• **Problem to work on**: Start at the line with "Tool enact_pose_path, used" in the records below, stop at the line with "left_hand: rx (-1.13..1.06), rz", and return every line in that span exactly, the two end lines included.

▬▬▬

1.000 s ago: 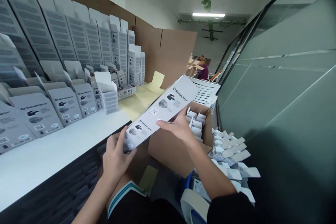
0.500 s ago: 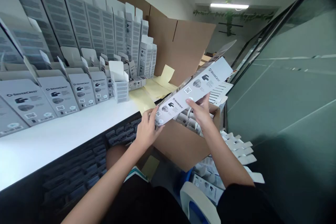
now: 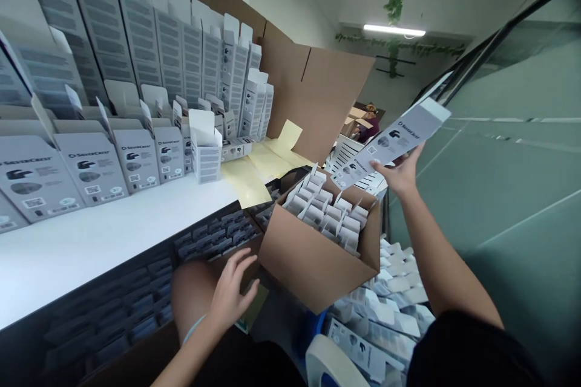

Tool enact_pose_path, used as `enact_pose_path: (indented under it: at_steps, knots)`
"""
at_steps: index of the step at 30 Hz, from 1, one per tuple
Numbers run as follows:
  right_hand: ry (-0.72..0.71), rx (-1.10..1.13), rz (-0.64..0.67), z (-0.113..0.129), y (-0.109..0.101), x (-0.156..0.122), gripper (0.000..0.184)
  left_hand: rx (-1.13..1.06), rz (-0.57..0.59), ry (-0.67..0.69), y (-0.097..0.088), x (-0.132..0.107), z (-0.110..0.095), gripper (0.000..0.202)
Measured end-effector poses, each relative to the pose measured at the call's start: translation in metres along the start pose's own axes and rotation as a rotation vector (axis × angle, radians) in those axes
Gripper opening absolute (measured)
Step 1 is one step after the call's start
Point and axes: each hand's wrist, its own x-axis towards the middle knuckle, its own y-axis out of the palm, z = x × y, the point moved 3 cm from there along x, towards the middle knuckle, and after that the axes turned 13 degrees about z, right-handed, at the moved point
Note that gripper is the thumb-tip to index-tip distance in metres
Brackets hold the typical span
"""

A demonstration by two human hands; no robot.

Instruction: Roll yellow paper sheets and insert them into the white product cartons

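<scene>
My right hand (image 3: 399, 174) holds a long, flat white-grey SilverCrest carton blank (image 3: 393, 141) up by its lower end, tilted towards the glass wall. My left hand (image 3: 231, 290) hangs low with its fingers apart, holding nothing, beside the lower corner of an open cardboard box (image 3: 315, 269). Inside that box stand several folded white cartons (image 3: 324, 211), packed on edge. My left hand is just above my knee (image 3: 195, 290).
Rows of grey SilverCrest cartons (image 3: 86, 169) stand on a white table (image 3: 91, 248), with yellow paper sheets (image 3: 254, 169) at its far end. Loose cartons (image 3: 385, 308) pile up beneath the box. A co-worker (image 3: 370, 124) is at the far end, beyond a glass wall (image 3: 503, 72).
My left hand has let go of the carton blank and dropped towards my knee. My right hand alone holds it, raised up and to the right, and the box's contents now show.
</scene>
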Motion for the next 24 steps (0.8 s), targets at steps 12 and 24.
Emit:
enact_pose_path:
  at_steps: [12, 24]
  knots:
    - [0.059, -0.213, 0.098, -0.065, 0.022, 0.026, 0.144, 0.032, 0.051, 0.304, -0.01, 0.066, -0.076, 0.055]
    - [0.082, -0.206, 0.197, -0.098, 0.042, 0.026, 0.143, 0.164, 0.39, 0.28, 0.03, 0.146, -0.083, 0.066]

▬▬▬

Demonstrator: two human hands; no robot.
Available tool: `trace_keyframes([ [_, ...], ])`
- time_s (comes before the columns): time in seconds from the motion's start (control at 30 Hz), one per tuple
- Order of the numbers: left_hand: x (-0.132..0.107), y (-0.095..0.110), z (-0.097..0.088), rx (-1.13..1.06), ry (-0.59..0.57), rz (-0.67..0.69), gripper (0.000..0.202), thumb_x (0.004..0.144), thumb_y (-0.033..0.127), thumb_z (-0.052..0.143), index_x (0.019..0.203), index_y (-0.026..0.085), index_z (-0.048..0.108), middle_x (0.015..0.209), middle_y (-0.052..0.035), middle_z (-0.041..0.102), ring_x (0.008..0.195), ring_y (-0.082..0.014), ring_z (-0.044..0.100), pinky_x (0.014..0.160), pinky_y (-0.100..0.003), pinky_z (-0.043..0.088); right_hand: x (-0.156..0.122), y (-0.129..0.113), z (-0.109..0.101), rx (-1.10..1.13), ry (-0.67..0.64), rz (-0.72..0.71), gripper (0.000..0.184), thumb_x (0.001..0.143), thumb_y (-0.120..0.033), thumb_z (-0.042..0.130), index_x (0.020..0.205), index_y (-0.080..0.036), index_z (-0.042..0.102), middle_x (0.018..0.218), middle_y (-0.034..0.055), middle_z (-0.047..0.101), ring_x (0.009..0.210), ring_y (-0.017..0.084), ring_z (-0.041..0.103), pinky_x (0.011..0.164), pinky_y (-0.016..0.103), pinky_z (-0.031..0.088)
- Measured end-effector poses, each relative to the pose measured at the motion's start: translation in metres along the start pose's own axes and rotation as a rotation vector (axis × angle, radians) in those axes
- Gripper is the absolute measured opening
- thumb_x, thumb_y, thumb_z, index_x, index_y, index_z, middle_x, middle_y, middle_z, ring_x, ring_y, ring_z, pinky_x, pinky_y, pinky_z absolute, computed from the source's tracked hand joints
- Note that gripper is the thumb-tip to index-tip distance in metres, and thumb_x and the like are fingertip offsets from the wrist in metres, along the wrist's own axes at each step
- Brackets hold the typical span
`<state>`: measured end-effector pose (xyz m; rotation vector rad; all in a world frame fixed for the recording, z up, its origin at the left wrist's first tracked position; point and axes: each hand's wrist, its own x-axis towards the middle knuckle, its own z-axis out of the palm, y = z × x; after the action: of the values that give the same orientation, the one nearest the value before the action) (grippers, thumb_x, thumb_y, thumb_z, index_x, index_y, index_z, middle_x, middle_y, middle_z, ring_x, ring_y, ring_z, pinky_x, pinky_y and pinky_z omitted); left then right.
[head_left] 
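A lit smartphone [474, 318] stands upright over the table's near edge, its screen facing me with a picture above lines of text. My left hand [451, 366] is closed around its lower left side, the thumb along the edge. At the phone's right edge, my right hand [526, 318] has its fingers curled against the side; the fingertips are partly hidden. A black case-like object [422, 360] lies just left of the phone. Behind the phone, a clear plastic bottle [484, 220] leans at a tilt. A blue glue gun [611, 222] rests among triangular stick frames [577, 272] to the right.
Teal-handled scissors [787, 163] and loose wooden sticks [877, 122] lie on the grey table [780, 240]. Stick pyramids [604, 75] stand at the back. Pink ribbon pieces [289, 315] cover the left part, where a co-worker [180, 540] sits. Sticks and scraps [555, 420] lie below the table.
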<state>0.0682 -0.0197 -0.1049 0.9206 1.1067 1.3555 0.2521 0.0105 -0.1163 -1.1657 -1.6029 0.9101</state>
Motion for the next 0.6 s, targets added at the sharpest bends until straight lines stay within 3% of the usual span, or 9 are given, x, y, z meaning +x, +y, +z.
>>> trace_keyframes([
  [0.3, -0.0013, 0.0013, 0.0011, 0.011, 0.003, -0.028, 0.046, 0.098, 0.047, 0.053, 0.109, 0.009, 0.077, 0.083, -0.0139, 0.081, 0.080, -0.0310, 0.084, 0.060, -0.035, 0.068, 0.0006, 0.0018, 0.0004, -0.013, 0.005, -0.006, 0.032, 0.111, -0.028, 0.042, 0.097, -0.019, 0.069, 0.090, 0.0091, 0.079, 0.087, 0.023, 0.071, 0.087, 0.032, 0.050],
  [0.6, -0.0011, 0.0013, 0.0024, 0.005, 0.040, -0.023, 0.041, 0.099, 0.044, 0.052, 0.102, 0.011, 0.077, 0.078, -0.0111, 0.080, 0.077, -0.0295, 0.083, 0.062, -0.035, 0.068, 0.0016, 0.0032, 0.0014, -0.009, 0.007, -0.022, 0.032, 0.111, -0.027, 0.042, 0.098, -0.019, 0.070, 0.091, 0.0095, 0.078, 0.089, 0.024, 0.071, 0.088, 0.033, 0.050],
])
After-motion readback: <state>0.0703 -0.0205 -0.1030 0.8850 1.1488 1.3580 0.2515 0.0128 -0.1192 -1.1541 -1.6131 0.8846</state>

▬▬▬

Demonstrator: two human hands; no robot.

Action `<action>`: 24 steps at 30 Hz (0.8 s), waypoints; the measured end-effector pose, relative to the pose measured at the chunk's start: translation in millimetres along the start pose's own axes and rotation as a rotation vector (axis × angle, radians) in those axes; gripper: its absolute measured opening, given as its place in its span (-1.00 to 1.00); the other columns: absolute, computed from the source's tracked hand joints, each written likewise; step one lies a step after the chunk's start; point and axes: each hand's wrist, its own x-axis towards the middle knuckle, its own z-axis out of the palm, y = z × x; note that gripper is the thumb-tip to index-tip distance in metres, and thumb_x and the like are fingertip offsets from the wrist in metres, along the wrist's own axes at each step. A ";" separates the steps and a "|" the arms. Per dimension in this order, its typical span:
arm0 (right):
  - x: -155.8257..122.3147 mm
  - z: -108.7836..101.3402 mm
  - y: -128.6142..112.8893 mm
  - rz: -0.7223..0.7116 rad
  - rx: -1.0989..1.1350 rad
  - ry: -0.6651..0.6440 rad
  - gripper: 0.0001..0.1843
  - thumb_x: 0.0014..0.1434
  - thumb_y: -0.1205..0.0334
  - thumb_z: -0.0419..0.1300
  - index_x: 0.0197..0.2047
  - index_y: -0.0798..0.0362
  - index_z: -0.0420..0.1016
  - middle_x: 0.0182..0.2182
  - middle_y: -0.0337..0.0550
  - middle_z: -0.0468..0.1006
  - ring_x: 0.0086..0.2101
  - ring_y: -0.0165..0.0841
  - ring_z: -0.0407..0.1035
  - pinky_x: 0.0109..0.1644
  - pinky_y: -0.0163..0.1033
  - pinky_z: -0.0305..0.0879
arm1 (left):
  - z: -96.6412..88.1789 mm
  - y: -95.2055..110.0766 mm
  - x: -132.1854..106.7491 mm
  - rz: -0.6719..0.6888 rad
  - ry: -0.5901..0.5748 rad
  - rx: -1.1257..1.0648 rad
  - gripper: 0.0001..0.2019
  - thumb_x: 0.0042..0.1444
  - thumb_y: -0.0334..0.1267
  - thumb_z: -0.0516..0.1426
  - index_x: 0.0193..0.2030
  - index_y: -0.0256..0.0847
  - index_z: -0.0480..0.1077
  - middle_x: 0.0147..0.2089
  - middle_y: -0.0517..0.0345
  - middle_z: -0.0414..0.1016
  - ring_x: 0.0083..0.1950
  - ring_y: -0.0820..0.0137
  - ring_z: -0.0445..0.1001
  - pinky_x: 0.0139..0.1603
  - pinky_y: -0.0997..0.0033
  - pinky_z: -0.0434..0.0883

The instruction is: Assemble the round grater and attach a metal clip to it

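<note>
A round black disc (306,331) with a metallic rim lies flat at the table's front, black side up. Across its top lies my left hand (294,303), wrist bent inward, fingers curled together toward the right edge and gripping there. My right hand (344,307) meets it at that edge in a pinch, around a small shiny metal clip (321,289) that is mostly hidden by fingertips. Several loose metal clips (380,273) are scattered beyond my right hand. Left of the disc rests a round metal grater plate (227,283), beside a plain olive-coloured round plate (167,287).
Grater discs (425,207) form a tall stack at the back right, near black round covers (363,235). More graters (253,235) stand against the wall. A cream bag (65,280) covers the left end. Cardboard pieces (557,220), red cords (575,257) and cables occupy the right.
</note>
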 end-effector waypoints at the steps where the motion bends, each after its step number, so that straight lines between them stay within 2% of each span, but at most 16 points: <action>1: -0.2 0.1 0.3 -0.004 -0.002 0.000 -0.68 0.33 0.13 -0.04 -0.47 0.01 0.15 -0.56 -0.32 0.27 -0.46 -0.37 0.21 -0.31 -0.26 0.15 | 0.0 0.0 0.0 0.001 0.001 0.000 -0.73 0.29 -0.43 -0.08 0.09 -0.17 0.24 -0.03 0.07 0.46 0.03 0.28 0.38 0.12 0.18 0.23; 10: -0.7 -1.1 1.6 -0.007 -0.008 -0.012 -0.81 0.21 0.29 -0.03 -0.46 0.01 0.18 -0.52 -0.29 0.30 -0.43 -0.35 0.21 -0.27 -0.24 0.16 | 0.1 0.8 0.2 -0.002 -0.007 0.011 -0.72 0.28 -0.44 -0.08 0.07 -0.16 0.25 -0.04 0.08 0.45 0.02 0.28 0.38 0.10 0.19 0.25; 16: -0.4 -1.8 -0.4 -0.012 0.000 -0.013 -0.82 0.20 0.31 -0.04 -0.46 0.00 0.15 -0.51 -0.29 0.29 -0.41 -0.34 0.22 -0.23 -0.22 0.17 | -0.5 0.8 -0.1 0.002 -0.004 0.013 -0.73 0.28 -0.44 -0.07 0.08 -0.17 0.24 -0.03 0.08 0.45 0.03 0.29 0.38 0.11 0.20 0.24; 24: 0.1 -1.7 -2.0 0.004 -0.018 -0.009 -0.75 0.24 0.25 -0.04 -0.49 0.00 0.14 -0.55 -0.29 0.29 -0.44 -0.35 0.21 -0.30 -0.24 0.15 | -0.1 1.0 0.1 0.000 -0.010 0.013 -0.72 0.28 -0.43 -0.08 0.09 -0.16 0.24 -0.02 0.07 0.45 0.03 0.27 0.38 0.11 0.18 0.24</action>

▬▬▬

• **Task solution**:
Tool enact_pose_path, used as `enact_pose_path: (indented under it: at_steps, knots)`
"""
at_steps: index of the step at 30 Hz, from 1, one per tuple
Numbers run as follows:
  right_hand: ry (-0.72..0.71), rx (-1.10..1.13), rz (-0.64..0.67), z (-0.113..0.129), y (-0.109..0.101), x (-0.156..0.122), gripper (0.000..0.184)
  left_hand: rx (-1.13..1.06), rz (-0.57..0.59), ry (-0.67..0.69), y (-0.097..0.088), x (-0.132..0.107), z (-0.110..0.095), gripper (0.000..0.202)

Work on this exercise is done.